С этого момента пути европейской рациональности предопределены окончательно; оставался лишь открытым вопрос о качестве самой рациональности, и в этом смысле глубокая инкрустация арабизма в генетический спецификум эллинско-христианского континуума, к тому же подрываемого изнутри «пятой колонной» официалльно-церковного догматизма, сыграла роковую роль; нужно было вытравить то именно качество, каковое рациональность приобретала в линии становления от Оригена через Августина до Эриугены и Абеляра, качество гнозиса и самопознания, поддерживающее мысль в ее крестных муках космического сужения до «лобного места», иначе говоря, качество гностического контроля над крайне опасными последствиями «разможжения» («Vergehirnlichung», термин Макса Шелера) чисто энергейтических инспираций; этот контроль, сигнализируемый всё теми же неразлучными фигурами Платона и Аристотеля, где грубости перипатетического вочеловечения мысли корректировались постоянным фоном ее наднебесного первородства, и стал самопервейшей манифестацией европейской рациональности и ее самопервейшим изгоем; гнозис и самопознание — с тех пор и до сих пор — ее смертельные враги, против которых она не будет брезговать никакими сделками, включая махровейший иррационализм, ибо — уже тогда и присно — мысли, отказавшейся от самопознания, легче будет сговариваться с «пупком» суеверного мистицизма, чем с собственным первородством; уделом ее и останется, при всей сногсшибательности ее достижений, страх перед… «черной кошкой».

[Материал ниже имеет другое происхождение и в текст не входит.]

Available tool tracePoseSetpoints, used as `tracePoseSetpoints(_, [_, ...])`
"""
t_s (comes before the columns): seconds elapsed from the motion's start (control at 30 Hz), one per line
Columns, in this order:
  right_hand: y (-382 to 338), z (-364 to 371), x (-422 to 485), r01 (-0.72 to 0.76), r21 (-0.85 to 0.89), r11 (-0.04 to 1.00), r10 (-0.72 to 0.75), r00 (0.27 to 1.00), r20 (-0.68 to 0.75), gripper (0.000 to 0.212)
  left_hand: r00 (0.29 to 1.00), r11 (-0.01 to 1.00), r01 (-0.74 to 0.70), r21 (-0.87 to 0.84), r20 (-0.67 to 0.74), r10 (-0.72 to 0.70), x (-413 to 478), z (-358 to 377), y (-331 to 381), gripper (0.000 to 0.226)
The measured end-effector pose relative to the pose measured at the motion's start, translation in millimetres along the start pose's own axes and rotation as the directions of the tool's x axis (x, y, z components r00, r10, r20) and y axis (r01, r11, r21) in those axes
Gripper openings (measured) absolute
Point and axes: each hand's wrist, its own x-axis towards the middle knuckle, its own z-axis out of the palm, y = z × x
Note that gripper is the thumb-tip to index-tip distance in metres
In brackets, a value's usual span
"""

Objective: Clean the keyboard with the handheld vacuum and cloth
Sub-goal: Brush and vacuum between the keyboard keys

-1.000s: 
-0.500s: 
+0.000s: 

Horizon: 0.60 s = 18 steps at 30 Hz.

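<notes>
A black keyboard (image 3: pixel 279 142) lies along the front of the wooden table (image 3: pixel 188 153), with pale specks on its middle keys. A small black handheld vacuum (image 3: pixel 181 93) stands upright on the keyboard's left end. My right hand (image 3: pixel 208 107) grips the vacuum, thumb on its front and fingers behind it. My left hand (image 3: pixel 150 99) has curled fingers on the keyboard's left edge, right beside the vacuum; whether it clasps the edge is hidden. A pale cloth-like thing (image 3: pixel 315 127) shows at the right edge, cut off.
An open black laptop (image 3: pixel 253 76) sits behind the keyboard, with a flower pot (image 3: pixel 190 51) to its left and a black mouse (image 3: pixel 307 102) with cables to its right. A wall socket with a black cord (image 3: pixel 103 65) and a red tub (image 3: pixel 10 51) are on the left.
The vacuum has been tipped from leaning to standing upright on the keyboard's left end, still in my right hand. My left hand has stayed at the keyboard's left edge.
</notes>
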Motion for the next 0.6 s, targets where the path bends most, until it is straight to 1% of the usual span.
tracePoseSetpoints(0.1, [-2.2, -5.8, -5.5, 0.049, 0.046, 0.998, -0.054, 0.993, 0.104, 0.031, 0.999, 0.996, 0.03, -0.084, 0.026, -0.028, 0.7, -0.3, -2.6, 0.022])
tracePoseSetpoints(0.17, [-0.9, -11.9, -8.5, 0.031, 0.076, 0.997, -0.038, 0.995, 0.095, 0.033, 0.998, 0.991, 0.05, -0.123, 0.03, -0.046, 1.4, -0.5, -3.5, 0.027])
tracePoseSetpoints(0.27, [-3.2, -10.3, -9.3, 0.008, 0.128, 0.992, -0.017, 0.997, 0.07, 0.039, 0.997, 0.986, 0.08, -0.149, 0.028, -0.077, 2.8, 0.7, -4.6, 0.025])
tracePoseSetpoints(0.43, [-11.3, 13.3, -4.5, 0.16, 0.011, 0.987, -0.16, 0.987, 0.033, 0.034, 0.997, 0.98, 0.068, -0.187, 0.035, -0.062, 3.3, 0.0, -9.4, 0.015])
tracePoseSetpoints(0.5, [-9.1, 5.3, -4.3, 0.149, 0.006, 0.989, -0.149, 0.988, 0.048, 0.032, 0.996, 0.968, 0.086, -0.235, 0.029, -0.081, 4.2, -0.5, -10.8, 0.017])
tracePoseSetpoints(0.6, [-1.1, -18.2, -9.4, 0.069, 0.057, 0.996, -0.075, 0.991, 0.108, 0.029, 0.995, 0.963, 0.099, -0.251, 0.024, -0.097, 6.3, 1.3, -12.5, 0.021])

Что же случилось с мыслью в отрезке ее становления от Августина до позднейшей схоластики? Постепенная утрата цели и пропорциональный рост средств; баланс Августиновой рациональности нарушен еще перевесом цели над средствами;онтологический опыт мысли всё еще сохраняет здесь преимущество над гносеологической техникой его освоения, образуя некую диспропорцию между сказанным и виденным, в которой, может быть, и следовало бы искать истоки неподражаемой напряженности стилистики Августина [250] . Он видит больше, чем говорит, — такова еще специфика этой мысли, сила и слабость которой оказались перевернутыми в схоластике. Схоластическая мысль уже ошеломляет блеском виртуозного техницизма; чего ей недостает при этом, так это именно избытка зрячего сверхчувственного опыта; оттого и страдает она уже многоговорливостью по части никчемнейших тем, впрочем, достигая и через это неслыханной развитости логической мускулатуры; рассудок празднует в ней полуденный час совершеннолетия и решимости отречься от материнского лона; во всяком случае, здесь он впервые набирает силу для будущего своего пробуждения в «веке разума» — силу, уже вполне пустую и слепую, которая из XVIII века отплатит убийственным просветительским смехом собственной же закваске XIV века, — таков уже окажется моральный минимум ее мнемонических способностей. Нужно, впрочем, помнить, что при всей нарушенности баланса в пользу «средств» схоластическая мысль хранила еще инстинктивную связь с «целью»; реминисценции былого ясновидческого опыта вспыхивали в ней еще живыми имагинациями, диковинно сочетаясь с механизмом рассудочных понятий; осиливая в рассудке дисциплины тривиума и квадривиума, она всё еще знала, что имеет дело не с отвлеченными науками, а с… живыми существами: Грамматика, Риторика и Диалектика, с одной стороны, Арифметика, Геометрия, Астрономия и Музыка, с другой, выступали здесь в обличии «богинь», или семи сакраментов, преломленных в рассудочной призме, и когда, скажем, Данте величал философию «Госпожей Философией», [251] в обращении этом угадывался инстинктивный «гностик», знающий реальную цену подобных слов, которым оставалось уже совсем немного до полной дезонтологизации и вырождения в «идолов».
250
И, может, в большей степени значимо это в отношении просветленного плотиновского косноязычия!
251
«Некое высшее существо… дочь Творца, царица всего сущего, благороднейшая и прекраснейшая Философия». Пир, II, XII. См . Данте, Малые произведения, ук. соч., с. 154.